Contaba el genial Rafael Azcona que, siempre que en su casa había risas, su madre decía: “mucho nos estamos riendo, ya lo pagaremos”. Supongo que temía que el destino le pasase factura más tarde.

En 1966, cuando para los alemanes, justo al otro lado de los Pirineos, estaba El Magreb, una voz nasal y un poco gangosa, informaba en el No-Do sobre un distrito de la ciudad Bonn, seiscientos trabajadores disfrutaban con la llegada de una artista española de la época. Muchos compatriotas, mayoritariamente andaluces, vibraron aquel día con los acordes de “El Toro Enamorao de La Luna”. La música y el baile de Marisol obró un milagro y, por un instante, se vieron en su pueblo añorado. Al terminar la actuación, la artista, vestida con traje de gitana, les dijo que “volvieran pronto y que trajeran mucho, mucho dinero”. Llegaron marcos a espuertas a España los años siguientes, tantos como para evitar la bancarrota de la dictadura.

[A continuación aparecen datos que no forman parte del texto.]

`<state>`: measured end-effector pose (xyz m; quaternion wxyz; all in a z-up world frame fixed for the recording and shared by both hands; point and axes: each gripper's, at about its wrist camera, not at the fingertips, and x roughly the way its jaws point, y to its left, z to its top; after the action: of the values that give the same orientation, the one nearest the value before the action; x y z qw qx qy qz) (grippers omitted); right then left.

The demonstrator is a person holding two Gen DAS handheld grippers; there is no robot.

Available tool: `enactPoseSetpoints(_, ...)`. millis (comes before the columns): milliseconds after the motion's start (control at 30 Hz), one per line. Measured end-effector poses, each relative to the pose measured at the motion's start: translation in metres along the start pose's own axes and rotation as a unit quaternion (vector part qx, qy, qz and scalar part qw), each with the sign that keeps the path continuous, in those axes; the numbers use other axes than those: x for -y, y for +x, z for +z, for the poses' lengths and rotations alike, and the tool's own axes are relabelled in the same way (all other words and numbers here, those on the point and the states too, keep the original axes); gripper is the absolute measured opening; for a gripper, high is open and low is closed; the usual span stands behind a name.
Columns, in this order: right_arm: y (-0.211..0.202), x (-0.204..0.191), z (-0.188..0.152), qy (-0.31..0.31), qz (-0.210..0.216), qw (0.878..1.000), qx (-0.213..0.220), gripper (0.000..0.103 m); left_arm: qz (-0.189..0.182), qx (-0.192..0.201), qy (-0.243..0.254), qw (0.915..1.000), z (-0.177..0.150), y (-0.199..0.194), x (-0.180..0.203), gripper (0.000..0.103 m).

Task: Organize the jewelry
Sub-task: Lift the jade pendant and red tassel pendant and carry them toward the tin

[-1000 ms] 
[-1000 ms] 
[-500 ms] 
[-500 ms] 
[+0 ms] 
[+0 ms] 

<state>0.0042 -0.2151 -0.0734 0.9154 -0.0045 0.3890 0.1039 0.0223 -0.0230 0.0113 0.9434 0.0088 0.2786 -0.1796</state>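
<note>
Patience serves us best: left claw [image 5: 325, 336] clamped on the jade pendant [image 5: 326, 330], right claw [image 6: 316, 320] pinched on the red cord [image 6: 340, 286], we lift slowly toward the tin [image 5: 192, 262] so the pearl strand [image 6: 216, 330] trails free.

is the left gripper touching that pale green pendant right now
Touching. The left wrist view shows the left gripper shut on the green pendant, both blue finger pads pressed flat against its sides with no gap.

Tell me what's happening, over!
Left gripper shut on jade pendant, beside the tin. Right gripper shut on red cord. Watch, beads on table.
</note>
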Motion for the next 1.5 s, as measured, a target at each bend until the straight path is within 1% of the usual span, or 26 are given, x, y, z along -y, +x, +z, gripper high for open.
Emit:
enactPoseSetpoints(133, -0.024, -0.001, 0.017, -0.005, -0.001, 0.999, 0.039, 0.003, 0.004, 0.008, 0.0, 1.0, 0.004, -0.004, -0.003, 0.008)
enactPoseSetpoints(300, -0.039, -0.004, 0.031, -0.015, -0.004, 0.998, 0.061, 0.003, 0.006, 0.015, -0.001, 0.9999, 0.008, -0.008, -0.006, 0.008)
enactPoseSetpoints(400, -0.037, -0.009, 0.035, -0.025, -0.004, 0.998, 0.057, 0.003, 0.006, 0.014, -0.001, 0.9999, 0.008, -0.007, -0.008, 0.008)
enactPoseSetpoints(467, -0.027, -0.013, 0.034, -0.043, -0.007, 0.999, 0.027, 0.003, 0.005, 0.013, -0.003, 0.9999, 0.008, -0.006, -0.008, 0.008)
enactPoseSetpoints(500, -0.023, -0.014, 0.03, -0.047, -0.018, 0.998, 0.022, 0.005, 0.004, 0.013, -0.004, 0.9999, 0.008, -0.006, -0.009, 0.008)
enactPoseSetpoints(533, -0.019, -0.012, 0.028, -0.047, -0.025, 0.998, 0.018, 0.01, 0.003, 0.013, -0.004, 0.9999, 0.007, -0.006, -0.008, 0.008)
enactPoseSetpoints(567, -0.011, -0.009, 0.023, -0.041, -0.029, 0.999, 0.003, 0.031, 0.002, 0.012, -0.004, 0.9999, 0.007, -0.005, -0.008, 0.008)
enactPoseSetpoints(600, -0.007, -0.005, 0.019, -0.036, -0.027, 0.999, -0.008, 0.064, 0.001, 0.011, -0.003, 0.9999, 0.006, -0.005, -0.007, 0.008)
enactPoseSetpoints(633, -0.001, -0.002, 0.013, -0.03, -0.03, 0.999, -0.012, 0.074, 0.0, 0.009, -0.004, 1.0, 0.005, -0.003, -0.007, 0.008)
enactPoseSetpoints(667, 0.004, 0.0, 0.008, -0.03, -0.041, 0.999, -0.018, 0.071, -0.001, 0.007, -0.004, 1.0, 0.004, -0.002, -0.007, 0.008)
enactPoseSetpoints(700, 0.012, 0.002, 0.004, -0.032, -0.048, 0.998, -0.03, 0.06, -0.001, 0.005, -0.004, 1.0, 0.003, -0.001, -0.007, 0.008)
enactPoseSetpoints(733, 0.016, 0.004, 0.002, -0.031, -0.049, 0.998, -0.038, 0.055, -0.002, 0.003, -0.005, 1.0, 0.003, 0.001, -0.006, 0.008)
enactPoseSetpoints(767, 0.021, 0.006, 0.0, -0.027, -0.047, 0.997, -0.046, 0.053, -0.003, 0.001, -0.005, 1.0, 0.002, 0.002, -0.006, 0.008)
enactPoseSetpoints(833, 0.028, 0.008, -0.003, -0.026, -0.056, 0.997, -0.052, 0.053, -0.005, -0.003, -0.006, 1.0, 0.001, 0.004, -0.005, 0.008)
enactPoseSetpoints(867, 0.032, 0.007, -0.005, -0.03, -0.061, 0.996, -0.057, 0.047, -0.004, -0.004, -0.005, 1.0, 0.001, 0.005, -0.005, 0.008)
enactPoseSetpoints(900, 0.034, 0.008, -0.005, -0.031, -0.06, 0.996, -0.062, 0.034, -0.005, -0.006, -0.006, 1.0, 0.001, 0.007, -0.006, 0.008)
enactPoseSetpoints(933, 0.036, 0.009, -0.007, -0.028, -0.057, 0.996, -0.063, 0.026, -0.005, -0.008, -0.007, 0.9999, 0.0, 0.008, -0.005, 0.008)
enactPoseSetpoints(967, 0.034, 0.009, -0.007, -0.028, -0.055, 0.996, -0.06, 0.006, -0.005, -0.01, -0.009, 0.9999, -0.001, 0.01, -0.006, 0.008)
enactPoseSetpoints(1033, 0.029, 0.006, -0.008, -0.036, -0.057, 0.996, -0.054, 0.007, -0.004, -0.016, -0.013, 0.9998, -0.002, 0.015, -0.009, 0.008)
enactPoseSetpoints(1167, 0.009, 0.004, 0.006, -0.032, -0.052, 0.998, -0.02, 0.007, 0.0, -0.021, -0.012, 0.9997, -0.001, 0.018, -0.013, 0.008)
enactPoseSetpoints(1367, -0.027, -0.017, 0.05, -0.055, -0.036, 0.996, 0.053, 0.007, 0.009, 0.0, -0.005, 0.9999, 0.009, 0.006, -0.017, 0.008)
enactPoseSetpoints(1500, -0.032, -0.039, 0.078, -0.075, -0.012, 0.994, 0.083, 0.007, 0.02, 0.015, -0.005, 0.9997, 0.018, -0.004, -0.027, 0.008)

Me imagino la cantidad de veces, que algunos habrán contado el día que se emocionaron escuchando a Pepa Flores. Sintieron la pertenencia a su tierra y, por un instante, a sus grises vidas como emigrantes en Alemania les salieron lunares de colores. Aquel día fueron mucho más que mano de obra barata dedicada a trabajar y gastar nada para volver a casa en coche propio. Triunfadores, podrían contarles a su vecino la superioridad de un motor alemán y cómo brillan los carteles luminosos de neón. El ser humano necesita pavonearse cuando tiene éxito. Por eso todos los emigrantes dicen haber triunfado cuando vuelven, aunque no sea del todo cierto.

Muchos años más tarde, ya en una Andalucía rica, las temporeras de la fresa de Huelva se ponen sus mejores galas para recibir un regalo inesperado. En un suspiro, el dolor de espalda y la añoranza de los hijos que han dejado en Marruecos se esfuman. La alegre música Chaabi empieza a retumbar en el campamento en el que viven. Durante un rato, también se trasladan mentalmente a su tierra. Los artistas bajan del escenario animando a las mujeres a bailar, aunque muchas no necesitan más estímulos para dejarse llevar por el ritmo trepidante. Otras, quizá las más tímidas, se contentan con flotar en la nube, en la que se confunden el júbilo y la melancolía.

La felicidad, efímera e infrecuente, esquiva por naturaleza, hay que guardarla para siempre, registrar cada instante. Tan contentas están, que recuerdan a quinceañeras excitadas en un concierto de los Beatles. Es como si escuchasen música por primera vez. De inmediato, desenfundan sus móviles para dejar en vídeo testimonio del momento. “Inshallah” no les falle el aparato y puedan mostrarle cuando vuelvan, una, otra y otra vez más, el acontecimiento mágico a sus familias, grabado ya para siempre en sus retinas. Otras incluso, lo retransmiten en directo, rogando para que aguante la batería. Se miran unas a otras cómplices, reafirmando su pertenencia tribal.

¡Qué bonito es escuchar la letra en árabe, la música en árabe, el son vivo magrebí! Ahora, no se puede ser más feliz, están en el paraíso, aunque éste, esté rodeado de un océano de plástico. Se es menos extranjero cuando se oye la voz de la cultura propia. Después, los problemas, las penas y los anhelos, volverán a ocupar su universo mental. Poco dura la felicidad en la casa del pobre.

Es pasajera la alegría para las personas que migran porque en su interior siempre habita la nostalgia. Por eso hay que atesorarla, desaparece en un tris. Más tarde, sólo quedan los recuerdos de momentos irrepetibles de felicidad absoluta. Como el día que sonó música “Chaabi” en Lepe o “El Toro Enamorao de La Luna” en Bad Godesbreg.